(Prompt):
Transcribe all of the data exactly. Images stay out.
☆ ☆ ☆
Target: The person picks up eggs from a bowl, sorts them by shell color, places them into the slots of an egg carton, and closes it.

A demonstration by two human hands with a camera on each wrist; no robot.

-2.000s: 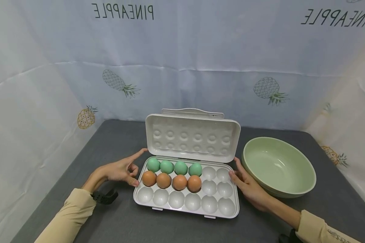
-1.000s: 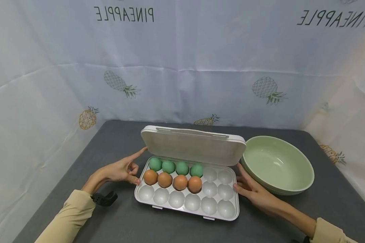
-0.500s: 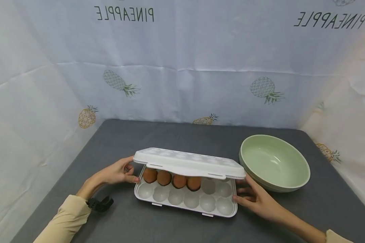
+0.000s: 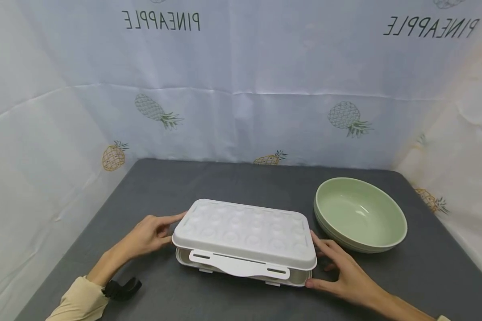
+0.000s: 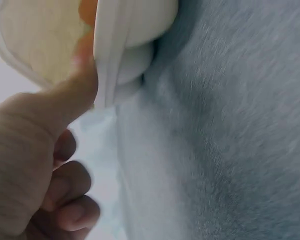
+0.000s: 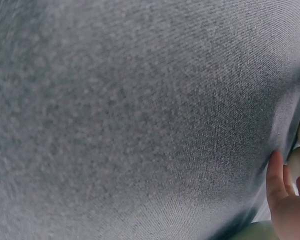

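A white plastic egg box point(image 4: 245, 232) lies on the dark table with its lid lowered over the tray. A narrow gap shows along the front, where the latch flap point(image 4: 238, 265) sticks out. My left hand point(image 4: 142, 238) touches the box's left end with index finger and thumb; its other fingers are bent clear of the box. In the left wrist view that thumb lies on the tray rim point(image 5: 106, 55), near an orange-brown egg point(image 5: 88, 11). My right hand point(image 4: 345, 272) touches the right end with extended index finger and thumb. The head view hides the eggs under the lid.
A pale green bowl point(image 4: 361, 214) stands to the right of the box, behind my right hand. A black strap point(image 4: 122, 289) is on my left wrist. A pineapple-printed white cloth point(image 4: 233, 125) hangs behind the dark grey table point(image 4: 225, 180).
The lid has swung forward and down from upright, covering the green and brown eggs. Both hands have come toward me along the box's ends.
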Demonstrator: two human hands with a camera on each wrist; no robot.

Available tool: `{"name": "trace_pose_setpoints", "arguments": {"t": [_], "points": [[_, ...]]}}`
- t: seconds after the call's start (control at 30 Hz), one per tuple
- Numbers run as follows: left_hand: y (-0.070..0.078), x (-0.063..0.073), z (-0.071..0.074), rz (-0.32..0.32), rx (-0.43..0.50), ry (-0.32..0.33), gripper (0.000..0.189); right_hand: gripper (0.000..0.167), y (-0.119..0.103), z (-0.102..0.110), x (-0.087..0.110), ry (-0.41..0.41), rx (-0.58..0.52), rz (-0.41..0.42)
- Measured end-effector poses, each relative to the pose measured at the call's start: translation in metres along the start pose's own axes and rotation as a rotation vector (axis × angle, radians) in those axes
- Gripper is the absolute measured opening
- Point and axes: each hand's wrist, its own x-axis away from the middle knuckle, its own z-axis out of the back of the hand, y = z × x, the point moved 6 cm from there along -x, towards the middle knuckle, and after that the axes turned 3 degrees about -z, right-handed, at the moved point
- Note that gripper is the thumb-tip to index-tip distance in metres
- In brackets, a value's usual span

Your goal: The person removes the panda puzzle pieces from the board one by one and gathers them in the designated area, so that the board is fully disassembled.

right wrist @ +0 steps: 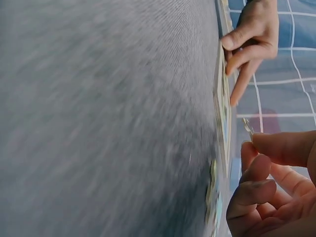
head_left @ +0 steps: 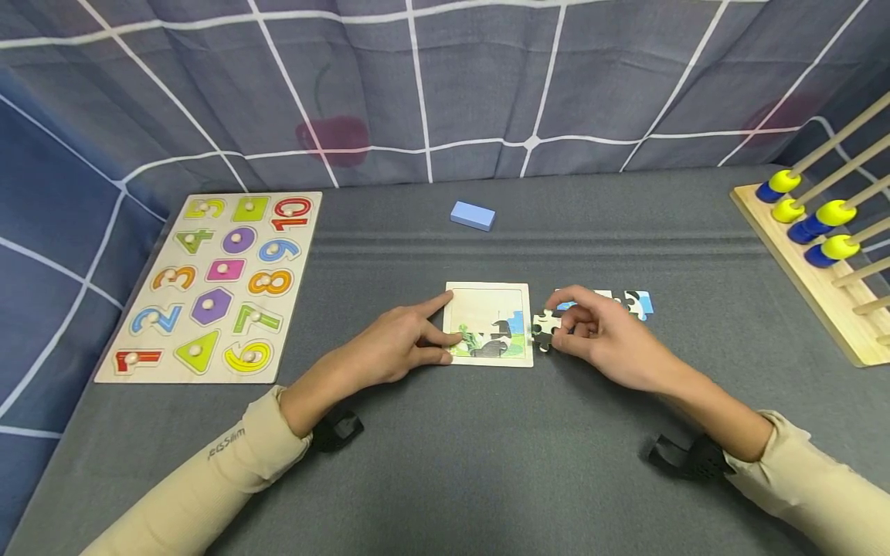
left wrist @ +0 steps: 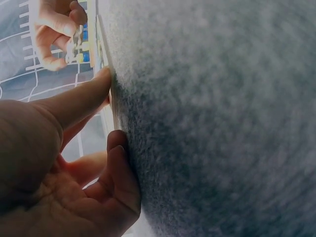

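On the grey worktop, in the head view, the left hand spreads its fingers against the left edge of the puzzle board, probably to steady it; the right hand pinches a jigsaw piece just beside the board's right edge, a grip that seems to leave its far knobs clear; that hand partly hides the loose pieces; in the left wrist view the board shows edge-on, its picture unreadable; in the right wrist view the raised piece is a mere sliver, its pattern indistinct
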Motion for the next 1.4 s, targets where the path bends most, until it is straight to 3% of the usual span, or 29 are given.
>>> {"name": "trace_pose_setpoints", "arguments": {"t": [0.5, 0.97, 1.4], "points": [[-0.003, 0.001, 0.001, 0.039, 0.022, 0.011, 0.032, 0.032, 0.029, 0.038, 0.035, 0.099, 0.027, 0.005], [-0.004, 0.001, 0.001, 0.045, 0.049, 0.013, 0.032, 0.031, 0.034, 0.043, 0.033, 0.124, 0.231, -0.014], [-0.001, -0.002, 0.0, 0.041, 0.047, -0.001, 0.032, 0.033, 0.039, 0.045, 0.036, 0.153, 0.303, -0.025]]}}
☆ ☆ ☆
(Result for this exercise):
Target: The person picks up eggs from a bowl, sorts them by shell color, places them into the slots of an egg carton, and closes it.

A demonstration by two human hands with a camera on each wrist; no robot.

-2.000s: 
-1.000s: 
-0.500s: 
+0.000s: 
+0.000s: 
+0.000s: 

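A white plastic egg box point(image 4: 245, 232) lies on the dark table with its lid lowered over the tray. A narrow gap shows along the front, where the latch flap point(image 4: 238, 265) sticks out. My left hand point(image 4: 142, 238) touches the box's left end with index finger and thumb; its other fingers are bent clear of the box. In the left wrist view that thumb lies on the tray rim point(image 5: 106, 55), near an orange-brown egg point(image 5: 88, 11). My right hand point(image 4: 345, 272) touches the right end with extended index finger and thumb. The head view hides the eggs under the lid.
A pale green bowl point(image 4: 361, 214) stands to the right of the box, behind my right hand. A black strap point(image 4: 122, 289) is on my left wrist. A pineapple-printed white cloth point(image 4: 233, 125) hangs behind the dark grey table point(image 4: 225, 180).
The lid has swung forward and down from upright, covering the green and brown eggs. Both hands have come toward me along the box's ends.
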Demonstrator: two human hands with a camera on each wrist; no robot.

Available tool: `{"name": "trace_pose_setpoints", "arguments": {"t": [_], "points": [[_, ...]]}}`
- t: seconds after the call's start (control at 30 Hz), one per tuple
- Numbers run as follows: left_hand: y (-0.070..0.078), x (-0.063..0.073), z (-0.071..0.074), rz (-0.32..0.32), rx (-0.43..0.50), ry (-0.32..0.33), gripper (0.000..0.189); right_hand: gripper (0.000..0.167), y (-0.119..0.103), z (-0.102..0.110), x (-0.087..0.110), ry (-0.41..0.41), rx (-0.58..0.52), rz (-0.41..0.42)
- Measured end-effector poses, each relative to the pose measured at the call's start: translation in metres along the start pose's own axes and rotation as a rotation vector (axis × angle, radians) in those axes
- Gripper is the absolute measured opening
- Point and axes: each hand's wrist, its own x-axis away from the middle knuckle, its own z-axis out of the back of the hand, y = z × x, the point moved 6 cm from there along -x, towards the middle knuckle, and after that the axes turned 3 degrees about -z, right-handed, at the moved point
- Note that gripper is the thumb-tip to index-tip distance in metres
- In brackets, a value's usual span

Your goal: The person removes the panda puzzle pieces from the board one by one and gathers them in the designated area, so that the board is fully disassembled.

right wrist @ +0 steps: 
head_left @ +0 steps: 
left wrist @ +0 steps: 

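On the grey worktop, in the head view, the left hand spreads its fingers against the left edge of the puzzle board, probably to steady it; the right hand pinches a jigsaw piece just beside the board's right edge, a grip that seems to leave its far knobs clear; that hand partly hides the loose pieces; in the left wrist view the board shows edge-on, its picture unreadable; in the right wrist view the raised piece is a mere sliver, its pattern indistinct
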Motion for the next 1.4 s, targets where the path bends most, until it is straight to 3% of the usual span, or 29 are given.
>>> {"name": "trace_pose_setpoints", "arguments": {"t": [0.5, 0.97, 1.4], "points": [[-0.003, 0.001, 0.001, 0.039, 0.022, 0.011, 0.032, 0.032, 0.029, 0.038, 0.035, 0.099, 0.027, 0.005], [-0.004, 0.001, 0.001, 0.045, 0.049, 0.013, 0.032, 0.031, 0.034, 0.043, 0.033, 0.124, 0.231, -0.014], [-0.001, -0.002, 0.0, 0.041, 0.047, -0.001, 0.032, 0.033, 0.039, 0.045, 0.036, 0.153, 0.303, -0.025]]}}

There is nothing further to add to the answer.